Gasoline demand tumbled 537,000 barrels (which was probably inflated by pre-buys ahead of Hurricane Sandy) to 8.3 million barrels per day (bpd).  Along the East Coast, demand for fuels tumbled 6 percent as Sandy shuttered gas stations and kept motorists off the road.  The broader view from a four-week average perspective shows gas demand virtually flat to last year. 

“Despite continued gas station outages and rationing in New Jersey and New York in the aftermath of Hurricane Sandy and a snowy nor’easter storm, prices at the pump continue to decline and are quickly approaching year-ago prices in many markets,” said Martha M. Meade, manager of Public and Government Affairs for AAA Mid-Atlantic.  “This is welcome news for motorists who have been paying the highest calendar day price since August (4 months).  AAA believes the national average gas price could drop between $3.25 and $3.40 per gallon in time for the Thanksgiving holiday, less than two weeks away.”

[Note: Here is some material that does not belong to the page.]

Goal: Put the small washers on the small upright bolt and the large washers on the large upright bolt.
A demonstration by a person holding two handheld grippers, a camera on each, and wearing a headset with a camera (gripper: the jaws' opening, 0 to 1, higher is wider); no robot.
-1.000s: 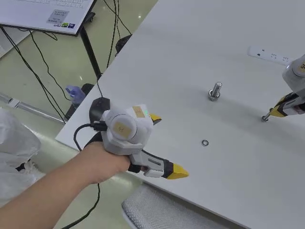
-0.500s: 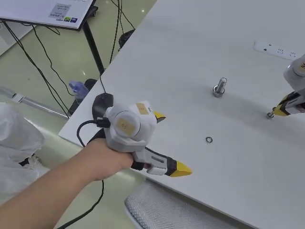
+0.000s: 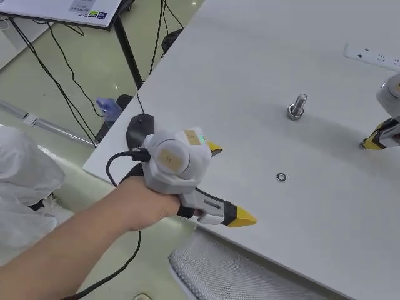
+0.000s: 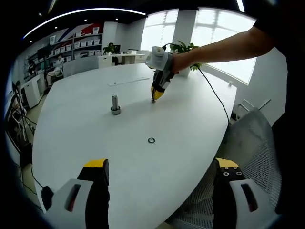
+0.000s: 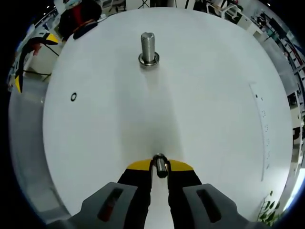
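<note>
Left gripper (image 3: 229,183): wide open, empty; lower it straight over the loose washer (image 3: 281,177).
Right gripper (image 5: 159,171): narrow, closed around the small bolt (image 5: 160,162) (hold it steady).

A white power strip (image 3: 372,56) lies on the white table (image 3: 250,75), a grey mesh chair (image 3: 219,269) at its near edge.
</note>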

While prices in some storm-affected areas have increased temporarily, ultimately the price impact of Hurricane Sandy will be due to demand destruction rather than supply destruction and pump prices will continue to decline.  This demand destruction will add to the recent downward pressure on gasoline prices from already low demand, continued economic concerns, and the switch to less expensive, winter-blend gasoline. 

AAA continues to predict that the national average will be $3.25 to $3.40 by Thanksgiving and $3.10 to $3.30 by the end of the year.